:: Activity ::
From top to bottom, write out the listing exactly and skip every picture.
Top of Dataset section
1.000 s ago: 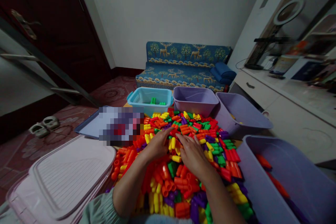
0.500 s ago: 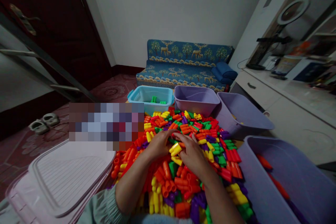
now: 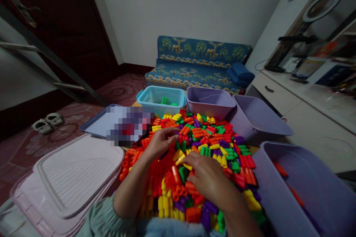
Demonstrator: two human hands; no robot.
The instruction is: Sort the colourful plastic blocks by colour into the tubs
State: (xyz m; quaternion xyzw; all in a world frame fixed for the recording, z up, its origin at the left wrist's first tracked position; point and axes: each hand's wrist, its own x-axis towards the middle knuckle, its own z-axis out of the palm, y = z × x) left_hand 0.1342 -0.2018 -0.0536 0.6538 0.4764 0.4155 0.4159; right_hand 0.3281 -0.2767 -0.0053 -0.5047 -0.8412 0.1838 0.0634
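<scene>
A large heap of plastic bullet-shaped building pieces (image 3: 194, 190) in red, orange, yellow, green and purple spreads in front of me. My left hand (image 3: 164, 142) reaches over the middle of the heap, its fingers stretched out and the thumb apart, close to red and green pieces. To the right and nearer to me, my right hand (image 3: 208, 174) hovers low with bent, parted fingers. Its fingertips are at a yellow piece (image 3: 179, 157) and seem to touch it. Neither hand visibly grips anything.
Behind the heap stand a light-blue bin (image 3: 161, 110) with a few green pieces and a purple bin (image 3: 210, 108). Two more purple bins (image 3: 250, 135) line the right side; the nearest holds some pieces. Pale lids (image 3: 80, 177) lie at left beside a partly blurred tray (image 3: 101, 120).
My hands have moved apart: the left drew slightly left and up, the right came back toward me. The yellow piece between them shifted left. The view tilted slightly down.
</scene>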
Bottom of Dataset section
:: Task output ::
1.000 s ago: 
0.500 s ago: 
now: 
Demonstrator: two human hands; no robot.
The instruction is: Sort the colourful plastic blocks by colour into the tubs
State: (xyz m; quaternion xyzw; all in a world frame fixed for the recording, z up, its origin at the left wrist's first tracked position; point and axes: each hand's wrist, its own x-axis towards the middle knuckle, its own z-axis out of the palm, y = z × x) left_hand 0.1342 -0.2018 -0.0536 0.6538 0.4764 0.4155 0.4159; right_hand 0.3281 -0.2767 -0.0053 -0.5047 -0.8412 0.1838 0.0634
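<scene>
A large heap of plastic bullet-shaped building pieces (image 3: 194, 190) in red, orange, yellow, green and purple spreads in front of me. My left hand (image 3: 164, 142) reaches over the middle of the heap, its fingers stretched out and the thumb apart, close to red and green pieces. To the right and nearer to me, my right hand (image 3: 208, 174) hovers low with bent, parted fingers. Its fingertips are at a yellow piece (image 3: 179, 157) and seem to touch it. Neither hand visibly grips anything.
Behind the heap stand a light-blue bin (image 3: 161, 110) with a few green pieces and a purple bin (image 3: 210, 108). Two more purple bins (image 3: 250, 135) line the right side; the nearest holds some pieces. Pale lids (image 3: 80, 177) lie at left beside a partly blurred tray (image 3: 101, 120).
My hands have moved apart: the left drew slightly left and up, the right came back toward me. The yellow piece between them shifted left. The view tilted slightly down.
</scene>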

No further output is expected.